▶ [WHAT YOU ARE ASKED TO DO] Only the lines from the start of the data below through the line that contains "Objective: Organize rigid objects" are to be copied, exactly and without pictures.

▶ [COLLECTED DATA]
......

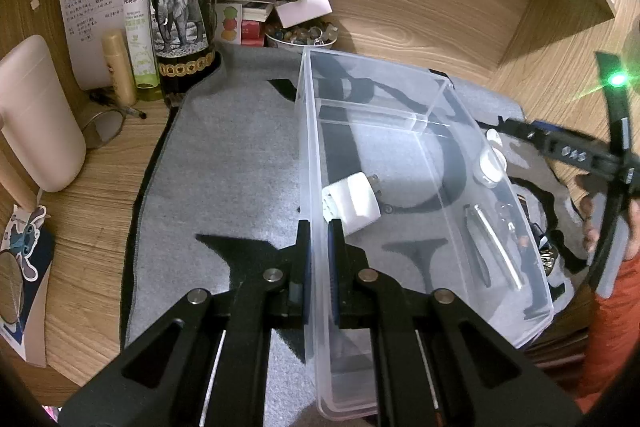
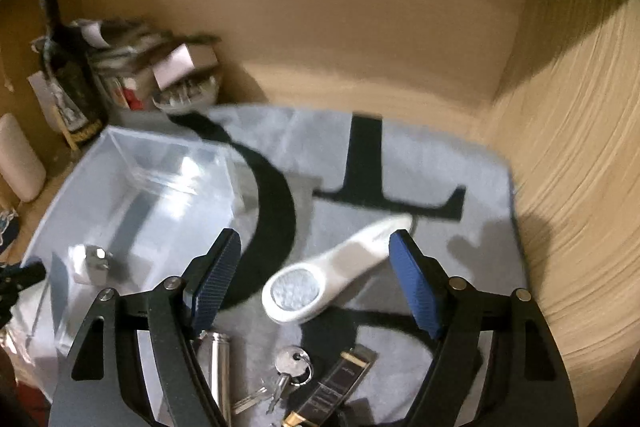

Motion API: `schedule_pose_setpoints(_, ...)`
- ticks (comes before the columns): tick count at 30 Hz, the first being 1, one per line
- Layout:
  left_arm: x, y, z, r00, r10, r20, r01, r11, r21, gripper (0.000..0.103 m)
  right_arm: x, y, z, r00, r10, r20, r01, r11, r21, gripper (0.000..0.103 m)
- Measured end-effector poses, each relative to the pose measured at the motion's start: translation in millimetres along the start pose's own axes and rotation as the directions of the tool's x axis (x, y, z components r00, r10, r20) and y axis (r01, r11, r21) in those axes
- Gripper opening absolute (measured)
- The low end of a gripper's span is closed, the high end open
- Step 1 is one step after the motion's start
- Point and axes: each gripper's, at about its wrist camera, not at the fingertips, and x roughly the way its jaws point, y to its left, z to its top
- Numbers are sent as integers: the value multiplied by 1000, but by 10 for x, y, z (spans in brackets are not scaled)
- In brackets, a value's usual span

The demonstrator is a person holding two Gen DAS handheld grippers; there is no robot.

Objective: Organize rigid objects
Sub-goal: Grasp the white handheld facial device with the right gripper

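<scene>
In the left wrist view, the left claw (image 1: 319, 231) is pinched shut on the long side wall of the clear plastic box (image 1: 400, 147). One finger sits outside the wall and the other sits inside. The box rests on a grey felt mat with big black letters (image 1: 224, 179), which lies on the wooden worktop (image 1: 432, 15). Just ahead of the claw, inside the box, lies a white plug charger (image 1: 354, 203). Farther ahead, a clear wall splits off a small part at the far end of the box. To the right of the claw, past the box, the right claw (image 1: 494, 137) reaches in above a white plastic magnifier (image 1: 490, 161). A shiny metal tube (image 1: 498, 245) shows through the box wall there too. Far ahead to the left stand a dark glass bottle with an elephant picture (image 1: 180, 7) and a green spray bottle (image 1: 138, 19).

In the right wrist view, the picture is blurry. The right claw (image 2: 316, 247) is wide open, with blue pads (image 2: 414, 283) on its fingers. The white magnifier (image 2: 320, 279) lies on the grey mat (image 2: 460, 163) between the two fingers, touching neither one. The clear box (image 2: 140, 195) sits to the left of the claw with the white charger (image 2: 86, 263) inside it. Close under the claw lie the metal tube (image 2: 218, 367), a bunch of silver keys (image 2: 290, 367) and a flat black case with gold ends (image 2: 336, 383).
</scene>
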Motion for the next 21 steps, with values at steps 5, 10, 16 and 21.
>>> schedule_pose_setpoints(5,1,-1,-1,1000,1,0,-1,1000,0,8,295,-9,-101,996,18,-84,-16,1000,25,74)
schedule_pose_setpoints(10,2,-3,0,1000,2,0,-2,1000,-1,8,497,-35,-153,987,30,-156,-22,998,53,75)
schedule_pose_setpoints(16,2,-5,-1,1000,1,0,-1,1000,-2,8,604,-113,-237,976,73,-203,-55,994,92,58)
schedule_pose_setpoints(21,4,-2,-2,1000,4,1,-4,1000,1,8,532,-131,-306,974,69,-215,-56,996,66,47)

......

▶ [RESPONSE FOR THIS EXERCISE]
Motion API: `schedule_pose_setpoints(_, ...)`
- ticks (comes before the columns): tick count at 30 Hz, the first being 1, one per line
- Layout:
  left_arm: x, y, z, r00, r10, r20, r01, r11, r21, gripper (0.000..0.103 m)
  right_arm: x, y, z, r00, r10, r20, r01, r11, r21, gripper (0.000..0.103 m)
- Measured end-effector poses, each relative to the pose measured at the motion's start: translation in millimetres along the start pose's own axes and rotation as the directions of the tool's x axis (x, y, z components r00, r10, r20) and y axis (r01, r11, r21) in those axes
- Gripper opening absolute (measured)
- The low end of a gripper's span is closed, the high end open
- Step 1 is one step after the motion's start
- Point and axes: each gripper's, at about its wrist camera, not at the fingertips, and x roughly the way its jaws point, y to its left, z to its top
- Numbers are sent as integers: the value multiplied by 1000, but by 10 for x, y, z (spans in brackets are not scaled)
- In brackets, a value's usual span

The demonstrator is a person holding two Gen DAS handheld grippers; there is no robot.

Objective: Organize rigid objects

That completes the answer.